-- SOURCE DATA --

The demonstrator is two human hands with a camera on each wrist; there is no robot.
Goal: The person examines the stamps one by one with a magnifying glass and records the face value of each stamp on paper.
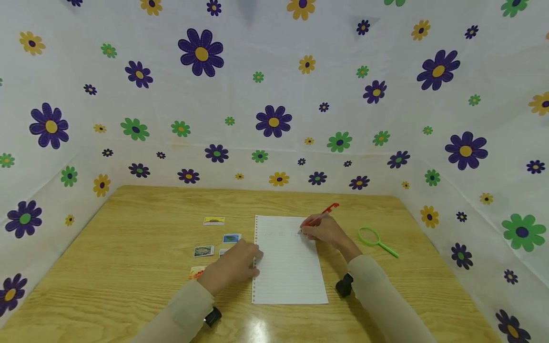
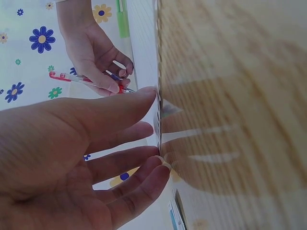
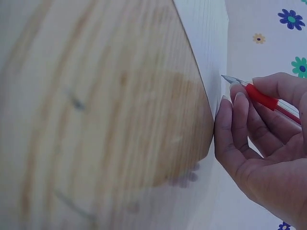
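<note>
The right hand (image 1: pixel 322 229) grasps a pen (image 1: pixel 331 208) with a red cap end, a clear barrel and a red grip; the fingers pinch it near its tip, as the right wrist view confirms. The pen is tilted, its tip pointing down and to the left over the upper right part of a lined sheet of paper (image 1: pixel 287 276). Whether the tip touches the sheet cannot be established. Faint marks (image 1: pixel 274 233), too small to read, run in a row to the left of the tip. The paper lies flat on a wooden table (image 1: pixel 128 228), with small holes along its left edge. The left hand (image 1: pixel 233 267) is relaxed and grasps nothing, its thumb and fingertips resting at that edge. Small picture cards lie to the left of the paper: a yellow card (image 1: pixel 214 221) farthest back, a blue card (image 1: pixel 232 238) nearer the sheet, a grey-green card (image 1: pixel 203 251), and a red and yellow card (image 1: pixel 197 272), partly covered by the left hand. A green magnifying glass (image 1: pixel 388 249) lies to the right of the paper, apart from it, near the right forearm. A white cloth (image 1: pixel 240 95) with printed flowers surrounds the table's back and sides.
</note>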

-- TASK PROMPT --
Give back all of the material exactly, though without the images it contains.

-- EXERCISE RESPONSE --
The demonstrator is two human hands with a camera on each wrist; there is no robot.
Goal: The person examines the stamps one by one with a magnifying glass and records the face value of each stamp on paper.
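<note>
The right hand (image 1: pixel 322 229) grasps a pen (image 1: pixel 331 208) with a red cap end, a clear barrel and a red grip; the fingers pinch it near its tip, as the right wrist view confirms. The pen is tilted, its tip pointing down and to the left over the upper right part of a lined sheet of paper (image 1: pixel 287 276). Whether the tip touches the sheet cannot be established. Faint marks (image 1: pixel 274 233), too small to read, run in a row to the left of the tip. The paper lies flat on a wooden table (image 1: pixel 128 228), with small holes along its left edge. The left hand (image 1: pixel 233 267) is relaxed and grasps nothing, its thumb and fingertips resting at that edge. Small picture cards lie to the left of the paper: a yellow card (image 1: pixel 214 221) farthest back, a blue card (image 1: pixel 232 238) nearer the sheet, a grey-green card (image 1: pixel 203 251), and a red and yellow card (image 1: pixel 197 272), partly covered by the left hand. A green magnifying glass (image 1: pixel 388 249) lies to the right of the paper, apart from it, near the right forearm. A white cloth (image 1: pixel 240 95) with printed flowers surrounds the table's back and sides.
</note>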

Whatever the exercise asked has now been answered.